Title of Journal Article: CRISPR/Cas9 as a tool to dissect cancer mutations


Authors: Shady Sayed, Maciej Paszkowski-Rogacz, Lukas Theo Schmitt, Frank Buchholz
Date published: 10 May 2019

Summary:

Studies about CRISPR (Clustered Regularly Interspaced Short Palindromic Repeats)/ Cas9
(CRISPR-associated protein 9) technology has been rampant nowadays.
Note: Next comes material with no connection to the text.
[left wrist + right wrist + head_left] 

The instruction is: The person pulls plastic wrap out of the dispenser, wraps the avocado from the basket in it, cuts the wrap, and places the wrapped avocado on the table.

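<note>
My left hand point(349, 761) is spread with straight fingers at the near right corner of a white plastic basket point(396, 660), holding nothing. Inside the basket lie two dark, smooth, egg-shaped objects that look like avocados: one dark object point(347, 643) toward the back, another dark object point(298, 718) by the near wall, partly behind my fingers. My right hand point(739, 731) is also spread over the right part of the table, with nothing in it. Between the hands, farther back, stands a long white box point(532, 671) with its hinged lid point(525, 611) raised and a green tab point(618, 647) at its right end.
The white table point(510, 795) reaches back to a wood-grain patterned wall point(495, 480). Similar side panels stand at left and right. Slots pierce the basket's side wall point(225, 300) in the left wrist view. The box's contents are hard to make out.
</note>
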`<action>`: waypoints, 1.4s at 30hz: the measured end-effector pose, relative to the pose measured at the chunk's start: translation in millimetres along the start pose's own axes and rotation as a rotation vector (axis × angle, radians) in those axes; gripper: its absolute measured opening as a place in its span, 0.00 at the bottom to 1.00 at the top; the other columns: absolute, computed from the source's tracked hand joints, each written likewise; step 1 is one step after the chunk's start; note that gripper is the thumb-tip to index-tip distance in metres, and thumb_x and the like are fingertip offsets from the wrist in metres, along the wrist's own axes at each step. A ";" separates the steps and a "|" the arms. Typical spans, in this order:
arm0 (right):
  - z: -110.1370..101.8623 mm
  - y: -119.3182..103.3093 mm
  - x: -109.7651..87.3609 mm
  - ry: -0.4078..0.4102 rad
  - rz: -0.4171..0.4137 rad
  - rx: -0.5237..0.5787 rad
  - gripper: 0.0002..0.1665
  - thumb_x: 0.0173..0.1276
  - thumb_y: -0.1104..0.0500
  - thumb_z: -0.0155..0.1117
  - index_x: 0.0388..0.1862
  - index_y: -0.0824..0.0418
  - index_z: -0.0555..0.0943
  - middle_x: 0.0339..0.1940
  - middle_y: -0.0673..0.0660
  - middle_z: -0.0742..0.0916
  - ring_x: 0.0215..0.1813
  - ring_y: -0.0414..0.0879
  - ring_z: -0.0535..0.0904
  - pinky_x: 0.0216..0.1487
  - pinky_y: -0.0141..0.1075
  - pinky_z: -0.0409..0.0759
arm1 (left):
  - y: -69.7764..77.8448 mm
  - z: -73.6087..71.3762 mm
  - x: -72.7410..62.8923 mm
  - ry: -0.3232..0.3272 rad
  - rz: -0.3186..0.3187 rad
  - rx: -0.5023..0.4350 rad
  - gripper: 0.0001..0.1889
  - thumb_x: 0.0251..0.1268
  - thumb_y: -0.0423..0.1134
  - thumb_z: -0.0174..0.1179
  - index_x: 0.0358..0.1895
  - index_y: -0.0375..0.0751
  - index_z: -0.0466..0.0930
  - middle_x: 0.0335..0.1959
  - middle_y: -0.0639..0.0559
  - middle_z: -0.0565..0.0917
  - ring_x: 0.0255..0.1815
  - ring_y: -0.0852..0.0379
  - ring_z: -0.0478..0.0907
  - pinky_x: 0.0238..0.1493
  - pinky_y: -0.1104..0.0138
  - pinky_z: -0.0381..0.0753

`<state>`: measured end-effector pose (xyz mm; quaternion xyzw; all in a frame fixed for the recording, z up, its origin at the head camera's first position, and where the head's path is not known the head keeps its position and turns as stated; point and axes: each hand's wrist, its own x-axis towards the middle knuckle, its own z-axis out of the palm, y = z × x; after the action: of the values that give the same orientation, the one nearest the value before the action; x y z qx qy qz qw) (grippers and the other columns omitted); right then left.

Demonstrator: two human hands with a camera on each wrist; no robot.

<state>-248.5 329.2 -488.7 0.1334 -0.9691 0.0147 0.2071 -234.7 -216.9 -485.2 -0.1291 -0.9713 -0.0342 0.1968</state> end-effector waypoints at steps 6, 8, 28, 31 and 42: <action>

It emerged as a very
powerful technology for genome editing and is being utilized in the fields of biotechnology,
genetics, microbiology and medicine. Specifically in the field of medicine, it has been used to
correct disease causing DNA mutations ranging from a single base pair to large deletions in model
systems ranging from cells in vitro to animals in vivo. However, not all mutations contribute equally
to turmorigenesis and being able to distinguish specific mutations for tumor growth. This paper
presents a method to screen for the functional relevance of mutations in high throughput in
established cancer cell lines. It utilizes the CRISPR/Cas9 system to probe cancer vulnerabilities
in a colorectal carcinoma cell line in an attempt to identify novel cancer driver mutations. The
analysis revealed two sgRNAs targeting the same mutation (UTP14A: S99delS) to be depleted
over time in RKO cells. Validation and characterization confirmed that the inactivation of this
mutation impairs cell growth, nominating UTP14A: S99delS as a putative driver mutation in RKO
cells. Overall, it demonstrates that the CRISPR/Cas9 system is a powerful tool to functionally
dissect.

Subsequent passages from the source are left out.